I want to save about 50TB/day's data from logstash and search them with elasticsearch. Is there any good solution for it?
According to offical introductions, I only can think out the below three ways, but I cannot make sure wethere there are correct, because of the large data. Could anyone help me please? Thanks a lot.
1)Logstash outputs data into elasticsearch.
2)Elasticsearch uses snapshot to keep a backup in hadoop(hdfs), and can restore it.
1)Logstash outputs data into hadoop(hdfs).
2)Mount hdfs as a local fs with NFS.
3)Elasticsearch the local hdfs.
1)Logstash output data into hadoop(hdfs).
2)Create a table and and external table which is STORED BY 'org.elasticsearch.hadoop.hive.ESStorageHandler' in Hive.
3)Load data into table.
4)Elasticsearch can index the data.
By reading Costin's answers for other questions, it seemed that the solution#2 should be no good because of the performance and so on....

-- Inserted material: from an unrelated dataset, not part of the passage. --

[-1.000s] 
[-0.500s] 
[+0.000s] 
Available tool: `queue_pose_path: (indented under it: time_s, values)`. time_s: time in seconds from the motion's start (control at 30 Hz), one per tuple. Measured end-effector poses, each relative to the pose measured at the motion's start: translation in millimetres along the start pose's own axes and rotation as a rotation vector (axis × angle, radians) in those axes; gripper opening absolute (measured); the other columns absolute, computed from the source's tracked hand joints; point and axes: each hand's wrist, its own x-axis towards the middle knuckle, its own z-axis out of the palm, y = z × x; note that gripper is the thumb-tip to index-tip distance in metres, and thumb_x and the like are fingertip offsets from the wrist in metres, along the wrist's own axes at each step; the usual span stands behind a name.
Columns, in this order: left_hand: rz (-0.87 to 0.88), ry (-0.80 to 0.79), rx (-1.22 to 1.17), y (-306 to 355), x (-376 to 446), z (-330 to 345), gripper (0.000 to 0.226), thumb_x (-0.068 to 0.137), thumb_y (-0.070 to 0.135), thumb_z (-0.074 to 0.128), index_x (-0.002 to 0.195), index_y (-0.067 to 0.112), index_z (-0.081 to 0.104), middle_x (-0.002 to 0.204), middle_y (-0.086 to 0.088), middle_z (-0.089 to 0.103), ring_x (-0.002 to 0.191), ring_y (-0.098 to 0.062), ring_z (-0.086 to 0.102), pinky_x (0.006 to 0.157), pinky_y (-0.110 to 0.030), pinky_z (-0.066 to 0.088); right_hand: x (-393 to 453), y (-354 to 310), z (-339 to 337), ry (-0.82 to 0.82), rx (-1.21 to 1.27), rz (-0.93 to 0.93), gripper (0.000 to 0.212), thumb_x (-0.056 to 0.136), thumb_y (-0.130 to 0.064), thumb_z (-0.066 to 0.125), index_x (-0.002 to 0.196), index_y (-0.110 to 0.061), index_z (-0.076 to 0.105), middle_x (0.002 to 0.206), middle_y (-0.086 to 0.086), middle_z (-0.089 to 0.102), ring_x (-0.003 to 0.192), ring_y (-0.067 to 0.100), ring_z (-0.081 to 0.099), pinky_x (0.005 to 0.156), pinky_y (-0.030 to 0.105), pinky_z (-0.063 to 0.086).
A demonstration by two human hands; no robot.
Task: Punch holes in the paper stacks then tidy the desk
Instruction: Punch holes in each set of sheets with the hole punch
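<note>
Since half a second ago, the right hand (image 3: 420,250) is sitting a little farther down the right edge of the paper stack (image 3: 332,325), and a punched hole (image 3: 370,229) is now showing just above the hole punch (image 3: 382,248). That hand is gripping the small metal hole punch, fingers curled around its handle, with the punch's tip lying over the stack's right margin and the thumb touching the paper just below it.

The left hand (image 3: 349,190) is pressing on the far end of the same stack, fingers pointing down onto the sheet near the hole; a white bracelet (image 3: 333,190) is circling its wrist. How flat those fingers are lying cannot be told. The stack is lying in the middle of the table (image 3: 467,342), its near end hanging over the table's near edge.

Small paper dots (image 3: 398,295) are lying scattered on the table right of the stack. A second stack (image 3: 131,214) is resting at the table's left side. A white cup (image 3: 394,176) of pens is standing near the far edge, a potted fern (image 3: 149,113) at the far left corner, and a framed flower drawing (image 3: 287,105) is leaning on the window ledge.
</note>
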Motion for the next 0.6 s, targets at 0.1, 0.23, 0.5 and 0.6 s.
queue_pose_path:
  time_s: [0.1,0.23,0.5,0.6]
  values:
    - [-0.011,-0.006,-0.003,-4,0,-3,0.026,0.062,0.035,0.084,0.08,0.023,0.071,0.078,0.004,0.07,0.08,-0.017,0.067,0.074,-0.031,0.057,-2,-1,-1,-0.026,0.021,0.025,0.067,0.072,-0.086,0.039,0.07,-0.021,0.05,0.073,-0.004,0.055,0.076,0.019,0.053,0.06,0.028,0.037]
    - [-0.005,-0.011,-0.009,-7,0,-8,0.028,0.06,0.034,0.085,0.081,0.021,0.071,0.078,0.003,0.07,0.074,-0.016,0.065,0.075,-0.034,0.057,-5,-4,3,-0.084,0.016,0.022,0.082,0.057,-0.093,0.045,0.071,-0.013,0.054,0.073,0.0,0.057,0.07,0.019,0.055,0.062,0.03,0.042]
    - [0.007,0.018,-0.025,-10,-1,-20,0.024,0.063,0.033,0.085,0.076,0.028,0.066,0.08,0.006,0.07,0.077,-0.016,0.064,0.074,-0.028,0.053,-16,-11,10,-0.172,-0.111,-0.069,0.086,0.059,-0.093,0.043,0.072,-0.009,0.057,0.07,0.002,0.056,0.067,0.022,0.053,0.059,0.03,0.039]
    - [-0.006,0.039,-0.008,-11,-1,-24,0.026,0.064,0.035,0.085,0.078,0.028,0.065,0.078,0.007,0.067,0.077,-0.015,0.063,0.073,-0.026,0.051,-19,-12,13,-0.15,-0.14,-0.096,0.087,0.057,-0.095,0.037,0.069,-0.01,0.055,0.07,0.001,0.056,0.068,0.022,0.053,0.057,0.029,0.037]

Could anyone help me please? Thanks a lot!
Why do you want to use Hadoop? It might sound like a weird question but do consider it?
ES-Hadoop is useful when the data is in Hadoop and you try to get it into ES. Or you have a computational grid like Spark where you crunch numbers and need to tap into the data in ES.

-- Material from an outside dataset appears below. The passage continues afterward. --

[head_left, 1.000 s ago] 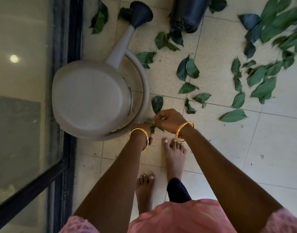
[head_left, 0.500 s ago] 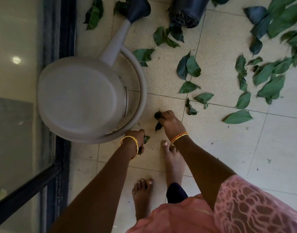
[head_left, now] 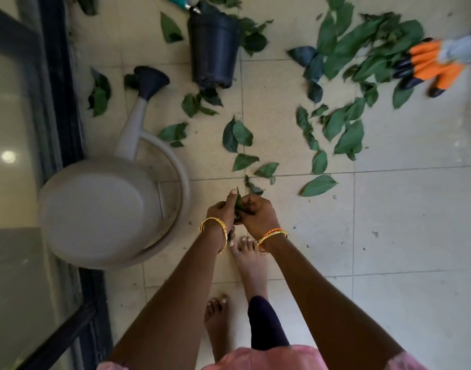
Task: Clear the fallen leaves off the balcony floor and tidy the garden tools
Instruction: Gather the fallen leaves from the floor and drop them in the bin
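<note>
At frame centre, just above my bare toes, my left hand point(head_left: 220, 212) and right hand point(head_left: 258, 213) meet, both curled round the same small bunch of picked leaves point(head_left: 238, 202), thumb of the left pressed up along a leaf edge; more green shows under my left wrist, can't tell how much is in that fist. Gold bangle on each wrist. Left of the hands, the grey watering can point(head_left: 103, 212) lies tipped on its side on the tiled floor point(head_left: 405, 276), its base facing the camera, spout running to upper centre-left with the dark rose point(head_left: 151, 82) at its end, handle loop curving near my left hand but not touching. Upper centre, a black plastic pot point(head_left: 214, 53) lies on its side. Loose leaves point(head_left: 343, 129) are scattered across the upper half of the frame, thickest upper right, the nearest ones just above my knuckles. Upper right edge, orange-and-dark gardening gloves point(head_left: 431, 64) rest on the leaf pile, blurred. Top centre, a teal-handled tool point(head_left: 185, 2), mostly cut off. Far left, a dark-framed glass door point(head_left: 20, 129).
</note>
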Demonstrator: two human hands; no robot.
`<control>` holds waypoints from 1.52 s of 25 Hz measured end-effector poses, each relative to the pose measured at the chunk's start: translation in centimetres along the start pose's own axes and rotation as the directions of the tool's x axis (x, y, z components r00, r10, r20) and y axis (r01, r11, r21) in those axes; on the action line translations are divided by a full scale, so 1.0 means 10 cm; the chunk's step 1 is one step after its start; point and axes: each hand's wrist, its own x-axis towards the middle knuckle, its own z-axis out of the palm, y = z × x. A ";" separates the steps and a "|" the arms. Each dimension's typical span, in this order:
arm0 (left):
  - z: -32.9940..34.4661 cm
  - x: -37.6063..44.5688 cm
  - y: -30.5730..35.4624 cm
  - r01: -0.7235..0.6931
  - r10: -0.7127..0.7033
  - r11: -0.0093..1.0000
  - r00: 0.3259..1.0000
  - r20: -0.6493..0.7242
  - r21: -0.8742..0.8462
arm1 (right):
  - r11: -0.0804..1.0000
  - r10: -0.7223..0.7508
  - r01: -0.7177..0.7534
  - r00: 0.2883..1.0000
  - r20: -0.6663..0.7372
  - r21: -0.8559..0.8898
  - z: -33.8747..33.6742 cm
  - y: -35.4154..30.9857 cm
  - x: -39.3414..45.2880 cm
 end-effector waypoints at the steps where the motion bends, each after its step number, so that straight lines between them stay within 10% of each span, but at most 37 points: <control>1: 0.05 -0.02 0.06 0.014 -0.014 1.000 1.000 -0.023 0.006 | 0.998 0.029 -0.032 0.998 0.057 0.050 -0.07 -0.04 -0.01; 5: 0.11 -0.01 0.34 0.045 -0.045 0.999 0.996 -0.077 0.006 | 0.978 0.015 0.005 0.995 -0.095 0.208 -0.35 -0.15 0.07; 9: 0.13 0.17 0.51 0.123 -0.124 0.992 0.992 0.025 0.033 | 0.789 -0.176 0.133 0.984 -0.013 -0.599 -0.60 0.02 0.49; 12: 0.14 0.42 0.55 0.125 -0.128 0.986 0.992 0.023 0.111 | 0.658 -0.124 0.110 0.992 0.037 -0.745 -0.52 0.18 0.78; 23: 0.18 0.66 0.54 0.120 -0.135 0.953 0.990 0.036 0.279 | 0.920 -0.219 0.086 0.921 -0.322 -0.381 -0.21 0.45 0.84; 38: 0.12 0.37 0.82 0.008 -0.015 0.925 1.000 0.016 0.380 | 0.987 -0.032 0.010 0.990 -0.135 -0.160 -0.10 -0.40 0.36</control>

By using logstash, it looks like you already have the means to move data from your source to Elasticsearch. So why go through Hadoop?
Note that involving a different system means allocating the necessary resources. Your 50TB would have to sit in Hadoop (until being consumed) and in Elasticsearch. Plus the network and CPU overhead to move them across to HDFS and then to Elasticsearch.